= Beginning of Section =
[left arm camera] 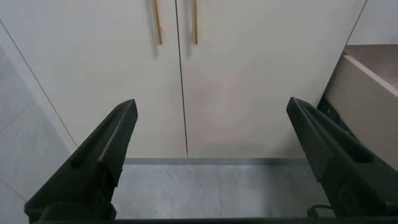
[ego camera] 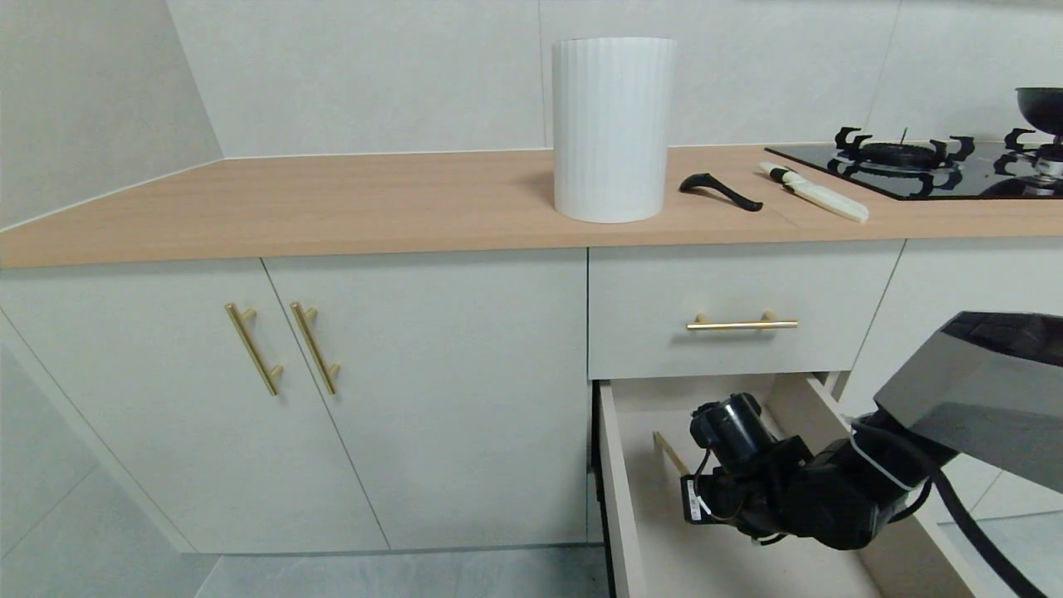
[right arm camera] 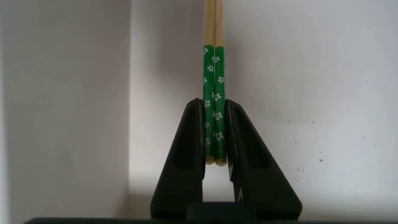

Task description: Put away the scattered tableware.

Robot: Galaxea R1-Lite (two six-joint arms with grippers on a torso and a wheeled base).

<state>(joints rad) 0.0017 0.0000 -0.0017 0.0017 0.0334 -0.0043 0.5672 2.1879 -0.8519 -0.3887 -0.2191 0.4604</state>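
Right wrist view, nearest: right gripper closed narrowly on a pair of chopsticks, wooden with a green flowered band, gripped near one end, side by side and touching, over a pale flat surface. Left wrist view: left gripper spread wide with nothing between the fingers, low before the cabinet doors and just above the grey floor; two gold bar handles, one on either side of the door seam. Head view, lower part: right arm inside the open lower drawer, the chopsticks' free end slanting out over the drawer's pale bottom. Directly above: a shut drawer with a horizontal gold handle. Farther back, on the wooden countertop: a tall white ribbed container, upright; just beside it, toward the robot's right, a black curved utensil lying flat; next, apart from it, a white knife, also flat, near the edge of a black gas hob. Farthest: a dark pot at the hob's far right, before the tiled wall.
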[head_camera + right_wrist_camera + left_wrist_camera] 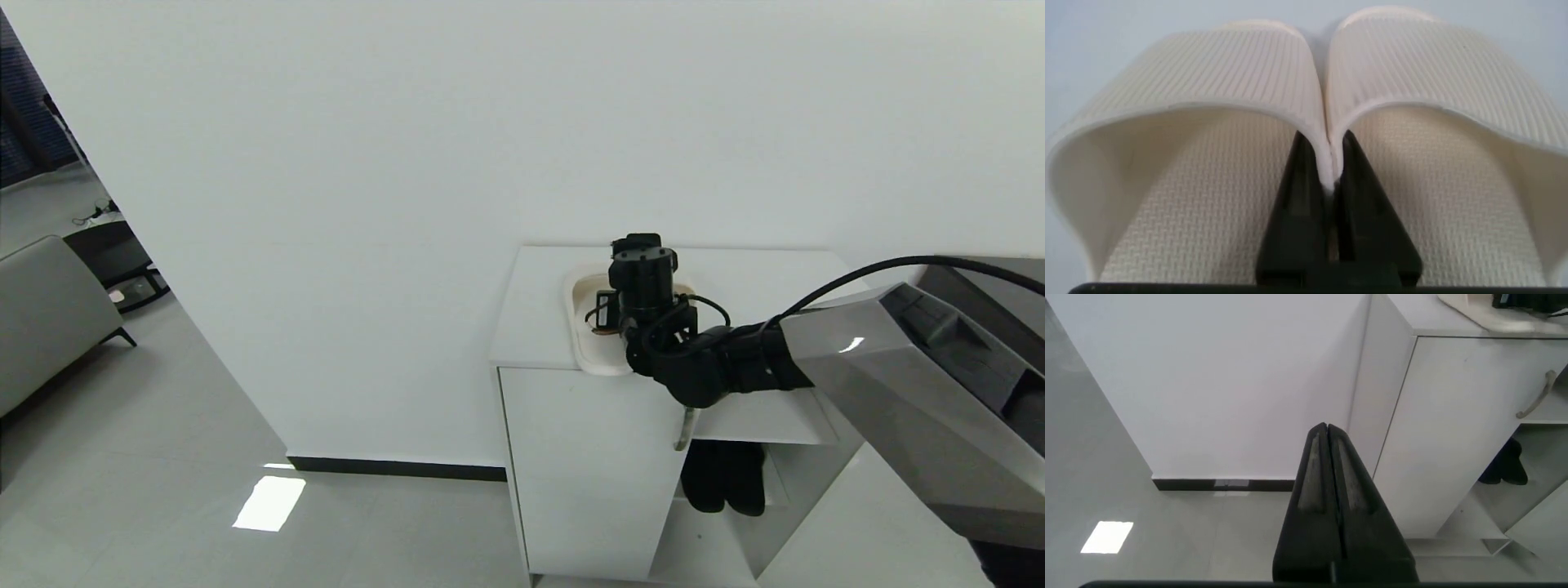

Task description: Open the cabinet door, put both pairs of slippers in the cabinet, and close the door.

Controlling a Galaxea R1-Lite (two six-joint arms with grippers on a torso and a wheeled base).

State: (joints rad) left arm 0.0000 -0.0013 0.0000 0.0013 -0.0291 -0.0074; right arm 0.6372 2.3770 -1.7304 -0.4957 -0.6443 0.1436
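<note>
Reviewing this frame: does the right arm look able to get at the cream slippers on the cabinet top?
Yes, apparently: the right gripper is at the cream slippers, its fingers pinched on the pair's two inner strap edges, on the cabinet top. Nothing stands between them.

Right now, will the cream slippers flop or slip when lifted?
Probably light: the cream slippers look like thin foam. The right tool pinches only their inner strap edges, so soles may sag. Ribbed texture likely resists slipping.
</note>
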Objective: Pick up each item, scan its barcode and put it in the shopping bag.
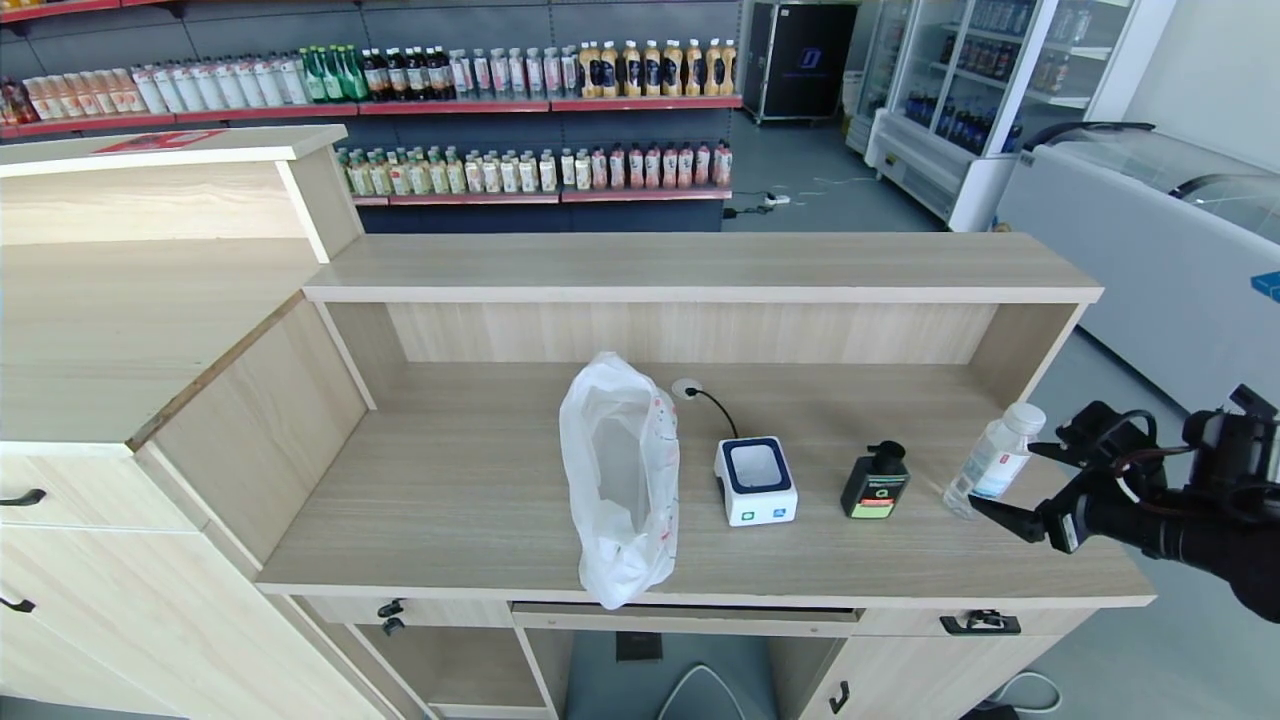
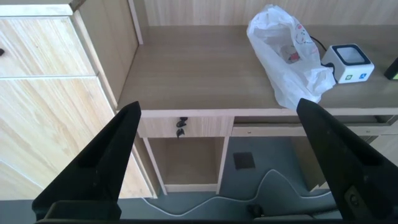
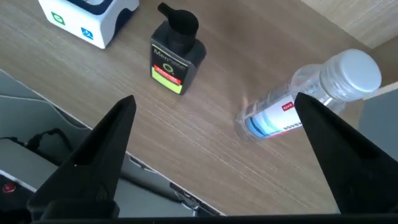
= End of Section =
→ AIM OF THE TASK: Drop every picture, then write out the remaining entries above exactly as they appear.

→ ANSWER FOR THE TASK:
[left arm camera] 
[ego camera] 
[right arm camera] 

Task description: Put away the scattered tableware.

Robot: Galaxea R1-Lite (two six-joint arms with grippers on a torso and a wheeled base).

<state>(joints rad) 0.0017 0.0000 -0.0017 0.0017 0.0334 -0.0043 0.5672 2.1879 -0.8519 -0.3887 -0.2191 0.4604</state>
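Right wrist view, nearest: right gripper closed narrowly on a pair of chopsticks, wooden with a green flowered band, gripped near one end, side by side and touching, over a pale flat surface. Left wrist view: left gripper spread wide with nothing between the fingers, low before the cabinet doors and just above the grey floor; two gold bar handles, one on either side of the door seam. Head view, lower part: right arm inside the open lower drawer, the chopsticks' free end slanting out over the drawer's pale bottom. Directly above: a shut drawer with a horizontal gold handle. Farther back, on the wooden countertop: a tall white ribbed container, upright; just beside it, toward the robot's right, a black curved utensil lying flat; next, apart from it, a white knife, also flat, near the edge of a black gas hob. Farthest: a dark pot at the hob's far right, before the tiled wall.
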[head_camera + right_wrist_camera + left_wrist_camera] 

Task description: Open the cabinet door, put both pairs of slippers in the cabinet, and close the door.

Controlling a Galaxea R1-Lite (two six-joint arms with grippers on a torso and a wheeled base).

State: (joints rad) left arm 0.0000 -0.0013 0.0000 0.0013 -0.0291 -0.0074; right arm 0.6372 2.3770 -1.7304 -0.4957 -0.6443 0.1436
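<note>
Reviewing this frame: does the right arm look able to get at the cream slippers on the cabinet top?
Yes, apparently: the right gripper is at the cream slippers, its fingers pinched on the pair's two inner strap edges, on the cabinet top. Nothing stands between them.

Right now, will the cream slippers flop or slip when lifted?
Probably light: the cream slippers look like thin foam. The right tool pinches only their inner strap edges, so soles may sag. Ribbed texture likely resists slipping.
</note>
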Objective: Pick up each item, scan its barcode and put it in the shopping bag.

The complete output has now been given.